Sam and Henry, is Samantha Marais and Henry Dingle, a collective of sorts who are releasing their respective albums At My Door (AMD) and The Boy Who Never Learned (TBWNL), together on the 4th of April. Whilst this is a joint release, the two discs are very different in character and neither one appears to include any degree of collaboration:

AMD is a fairly straight edge folk/country affair with some truly lovely melodies -'Moth in Flight' in particular is dreamy piece of harp-playing. There is however a strong dependence on vocal self-harmonies, and rather than a near-perfect accord, the multiple layers of Marais' voice clash together a little awkwardly. It's not enough to ruin an album on its own, but even beyond this trick I found the album to be on the whole, pretty grating. The thing is that singer-songwriters, when good, strip back everything but the bare bones of a piece of music, and leave something that can be really quite personal. But here there doesn't seem to be anything to strip back to, and when Marais sings "This is re-he-he-he-he-he-he-he-eal life" in the chorus of 'Real Life', or when she explains, profoundly "If I can't be your lady, you can't be my man," in 'Your Lady', that substance is clearly lacking.

TBWNL on the other hand is a much more fleshed out affair, it's a more modern folk than that of AMD, and by and large that's a good thing. Lyrically in particular Dingle seems to be the superior of the two, and the self-aware love song to Dalston, 'I Woke Up', is a personal highlight. Dingle's voice has a richness to it that reminds me at times of Damien Rice, and the simple melodies accentuate this well. This richness is a double edged sword though and can come over as a little too forceful, making 'Maddy' and 'This Night's Not Dead' sound a touch over-egged at times.

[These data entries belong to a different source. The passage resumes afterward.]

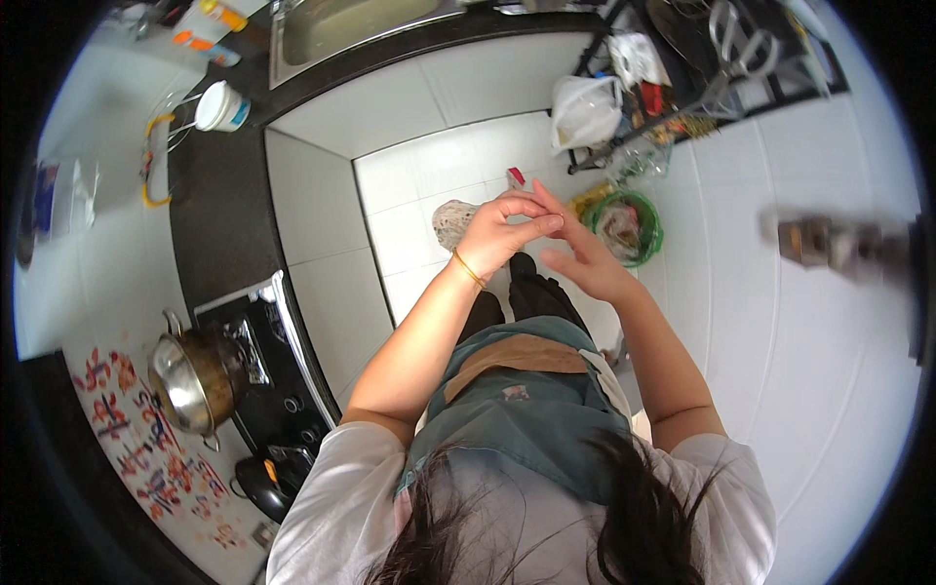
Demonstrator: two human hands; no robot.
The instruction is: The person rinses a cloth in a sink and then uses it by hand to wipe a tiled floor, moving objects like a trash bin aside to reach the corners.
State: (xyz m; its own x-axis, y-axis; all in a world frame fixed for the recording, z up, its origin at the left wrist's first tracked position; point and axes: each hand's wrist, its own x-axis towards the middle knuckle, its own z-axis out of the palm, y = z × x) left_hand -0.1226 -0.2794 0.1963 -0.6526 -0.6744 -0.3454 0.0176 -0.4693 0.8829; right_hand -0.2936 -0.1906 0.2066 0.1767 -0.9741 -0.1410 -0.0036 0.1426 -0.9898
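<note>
My left hand (pixel 504 223), with a gold bangle (pixel 469 269) at its wrist, meets my right hand (pixel 585 256) in front of my body. The left thumb and fingertips touch the right hand's fingers. Whether anything small lies between them is hidden. The right thumb stands apart from its fingers, and no object shows in that hand. Below both hands is a teal apron (pixel 512 409) with a brown band. Beyond the left hand, a speckled cloth-like thing (pixel 447 223) lies on the white tiled floor (pixel 395 175).
A stove (pixel 274 344) on my left carries a steel pot (pixel 191 380) and a dark lidded pan (pixel 262 486). A sink (pixel 351 29) and a white tub (pixel 221 107) are farther ahead. At right stand a green waste basket (pixel 651 248) and a rack holding a plastic bag (pixel 585 113).
</note>
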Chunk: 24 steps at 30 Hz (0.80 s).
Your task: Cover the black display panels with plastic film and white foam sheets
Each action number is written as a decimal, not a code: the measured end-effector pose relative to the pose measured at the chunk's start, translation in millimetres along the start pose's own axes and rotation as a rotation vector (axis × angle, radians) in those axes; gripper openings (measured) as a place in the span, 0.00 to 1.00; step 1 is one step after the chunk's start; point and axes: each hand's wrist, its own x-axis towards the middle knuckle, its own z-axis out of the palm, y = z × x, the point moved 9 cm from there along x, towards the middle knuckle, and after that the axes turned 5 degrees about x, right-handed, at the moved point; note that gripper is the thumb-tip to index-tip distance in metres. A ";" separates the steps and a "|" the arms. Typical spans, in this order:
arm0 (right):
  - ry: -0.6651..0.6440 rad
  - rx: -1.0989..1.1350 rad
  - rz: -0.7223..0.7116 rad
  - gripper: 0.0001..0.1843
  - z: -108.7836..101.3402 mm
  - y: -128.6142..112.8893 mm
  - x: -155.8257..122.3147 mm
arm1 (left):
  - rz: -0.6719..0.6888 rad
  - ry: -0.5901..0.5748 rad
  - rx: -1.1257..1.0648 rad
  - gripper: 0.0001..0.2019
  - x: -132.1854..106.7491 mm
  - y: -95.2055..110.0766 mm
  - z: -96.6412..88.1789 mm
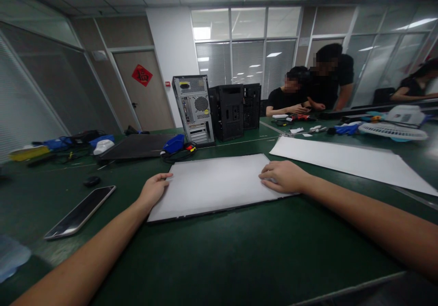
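A flat rectangular white panel [215, 182] with a thin dark rim lies on the green table in front of me. My left hand [155, 189] grips its left edge, thumb and fingers closed at the border. Over the right edge lies my right hand [284, 176], palm down, with bent, slightly parted fingers resting on the white surface. Its palm covers part of that edge. To the right, apart from the panel, a large white sheet [342, 157] lies on the table.
Computer cases [195, 109] stand beyond the panel. Back left are a dark flat panel [137, 146] and a blue tool with cables [174, 144]. A phone [80, 212] and a round black object [91, 181] lie left. Co-workers [290, 91] and a white fan [393, 130] are right.
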 end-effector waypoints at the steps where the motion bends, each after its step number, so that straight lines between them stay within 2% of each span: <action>1: 0.005 0.008 -0.004 0.20 -0.6 -0.4 -0.1 | -0.006 0.002 0.002 0.20 -0.2 -0.3 -0.3; 13: -0.023 0.027 -0.056 0.20 0.1 0.7 -2.0 | -0.041 0.003 0.049 0.24 -1.3 1.4 -2.8; 18: -0.014 0.097 -0.085 0.20 0.6 8.6 -6.0 | -0.026 -0.001 0.042 0.23 2.1 -0.4 -2.1; 24: -0.031 0.159 -0.044 0.20 4.2 18.0 -9.8 | -0.039 -0.018 -0.006 0.20 -0.6 -0.3 1.0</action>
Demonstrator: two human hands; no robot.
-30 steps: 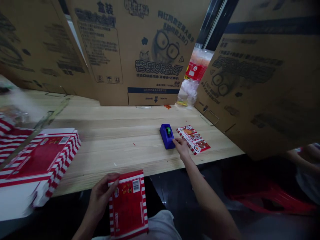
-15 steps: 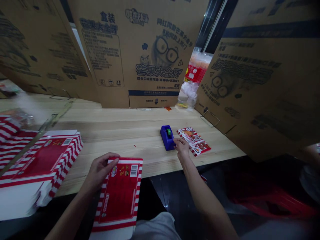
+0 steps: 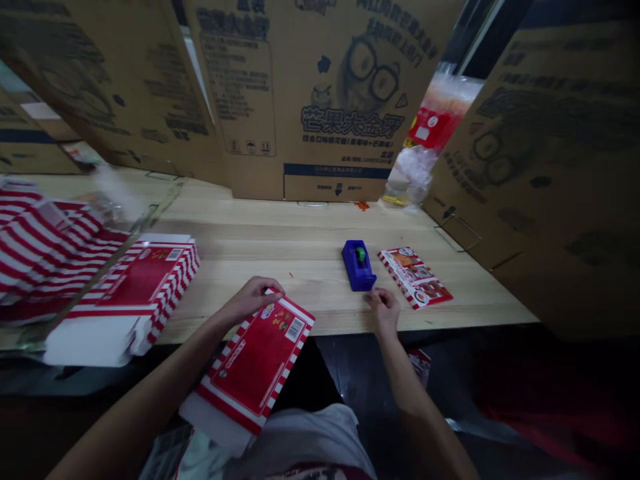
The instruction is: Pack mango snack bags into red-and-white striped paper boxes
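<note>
Pinching the striped carton (image 3: 257,360), the left hand (image 3: 253,297) has a narrow grip.

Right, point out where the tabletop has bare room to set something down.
The widest patch lies between the striped stack and the blue tape dispenser, bare but for a red scrap. Another strip runs behind the dispenser to the cardboard panel. Crowded: left, around the stack; right, where the right hand sits close to the dispenser and printed piece.
</note>
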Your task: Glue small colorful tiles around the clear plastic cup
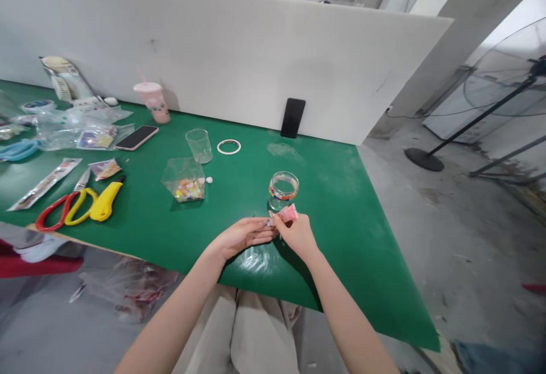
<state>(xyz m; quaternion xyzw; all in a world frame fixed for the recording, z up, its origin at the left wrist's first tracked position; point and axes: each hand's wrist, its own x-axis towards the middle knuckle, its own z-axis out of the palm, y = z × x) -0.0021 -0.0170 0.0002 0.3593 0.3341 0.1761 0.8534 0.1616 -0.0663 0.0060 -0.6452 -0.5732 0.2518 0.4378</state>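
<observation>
1. hands meet just in front of the glass jar (284,189), which stands on the green table (341,192) and serves as the landmark here; coloured bits show low inside it

2. the right hand (298,236) has its fingertips pinched together on a small pink wrapper (287,213), held up just in front of the jar and not touching it

3. the left hand (243,236) lies palm up, fingers stretched toward the wrapper; its fingertips reach the wrapper's left end, but whether they clamp it or only touch it cannot be told

4. the wrapper's long axis runs roughly left to right, tilted up toward the right; the jar's mouth lies just beyond it, away from the person, and the right hand is the nearer one to the jar

5. a crumpled clear film (260,260) lies on the table nearer the person than the jar, under the hands

6. left of the jar sit a clear pouch of coloured bits (184,181), a clear cup (199,145) and a white ring (228,146); further left lie scissors (63,210) and a yellow cutter (104,200)

7. a dark phone (292,117) leans on the white board behind the jar
</observation>
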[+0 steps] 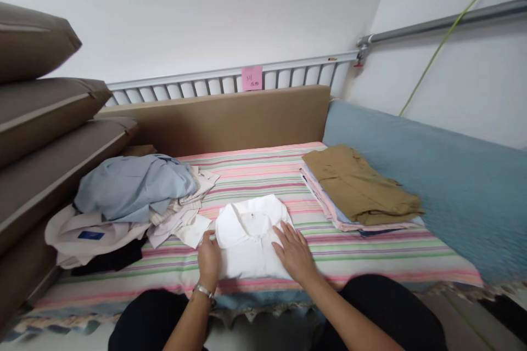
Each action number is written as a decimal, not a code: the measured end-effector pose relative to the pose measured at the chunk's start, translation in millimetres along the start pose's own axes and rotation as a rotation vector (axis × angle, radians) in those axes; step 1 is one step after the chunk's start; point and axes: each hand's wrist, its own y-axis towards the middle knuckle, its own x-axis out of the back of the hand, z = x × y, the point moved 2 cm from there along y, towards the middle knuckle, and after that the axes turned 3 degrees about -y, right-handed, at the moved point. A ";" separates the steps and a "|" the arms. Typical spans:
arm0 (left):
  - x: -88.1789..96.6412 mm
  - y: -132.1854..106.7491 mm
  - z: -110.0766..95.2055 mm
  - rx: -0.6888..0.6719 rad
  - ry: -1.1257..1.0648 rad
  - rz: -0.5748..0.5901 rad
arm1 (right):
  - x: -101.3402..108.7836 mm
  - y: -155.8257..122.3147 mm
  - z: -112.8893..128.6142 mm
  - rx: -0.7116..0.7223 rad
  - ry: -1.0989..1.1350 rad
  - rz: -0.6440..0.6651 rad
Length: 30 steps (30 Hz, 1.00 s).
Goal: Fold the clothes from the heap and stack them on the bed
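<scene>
A folded white collared shirt [249,236] lies on the striped sheet [370,258] right in front of me. My left hand [208,261], a watch on its wrist, holds the shirt's left edge with fingers curled against it. My right hand [293,251] lies flat on the shirt's right side, fingers stretched out.
A loose heap of clothes topped by a light blue garment [135,186] lies to the left. A stack of folded clothes with a brown one [358,186] on top sits to the right. Brown cushions [45,137] are stacked at far left, a blue blanket [432,175] at right.
</scene>
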 end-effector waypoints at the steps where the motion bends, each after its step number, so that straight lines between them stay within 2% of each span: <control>1: 1.6 -0.5 -1.2 -0.009 0.018 -0.008 | 0.5 0.1 -0.1 0.001 0.001 -0.003; 4: 6.7 -0.7 -12.8 -0.078 0.047 -0.046 | 2.7 -0.5 0.5 0.008 0.009 -0.003; 6: 4.7 -0.8 -27.3 -0.260 0.070 -0.077 | 4.3 -1.2 1.2 0.006 0.018 0.001; 8: -6.5 -2.2 -41.1 -0.487 0.147 -0.096 | 5.7 -1.6 1.4 -0.003 0.031 0.001; 10: -26.2 -3.8 -47.0 -0.613 0.279 -0.089 | 6.5 -1.4 1.0 -0.020 0.050 -0.005; 14: -65.9 -3.7 -36.2 -0.636 0.502 -0.024 | 5.7 0.2 -0.9 -0.032 0.081 -0.029; 17: -75.9 -2.6 -28.6 -0.663 0.571 -0.015 | 2.7 -0.2 -2.2 -0.022 0.067 -0.056; 24: -69.0 -4.7 -32.7 -0.563 0.510 -0.014 | -7.8 -1.9 -4.9 0.052 0.003 -0.158; 27: -62.9 4.4 -24.7 -0.448 0.333 -0.055 | -8.4 -1.0 -4.8 0.055 -0.003 -0.181; 30: -45.8 24.4 -10.5 -0.304 0.130 -0.100 | -7.0 -1.1 -4.1 0.051 -0.014 -0.184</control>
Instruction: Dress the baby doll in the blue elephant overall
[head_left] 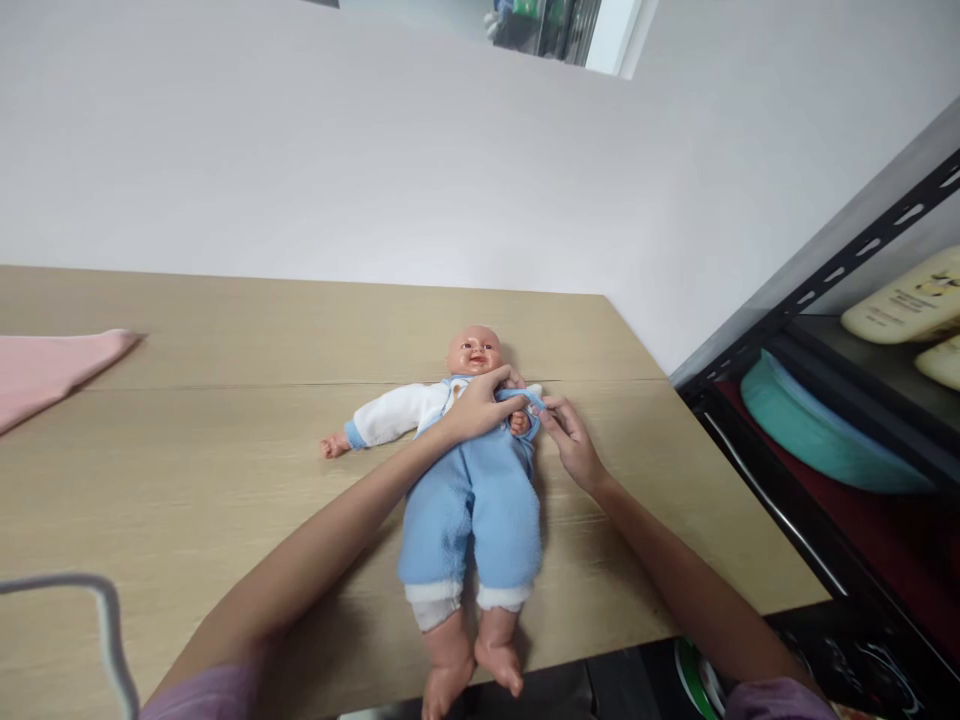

What puzzles me about these releases is the disparate nature of the projects. Sam and Henry apparently perform together, frequently playing each other's songs, and that melding seems to be, at least partly, what is lacking from these albums. For one, the self harmonies could be done away with, but further each could round off the other's corners. Marais would mitigate some of the masculinity in Dingle's songs, and Dingle could provide the instrumental bulk that I think is missing from Marais'. So it's a shame that this release shows little sign of that collaboration, live I reckon they could be a pretty impressive duo, but here their efforts fall short.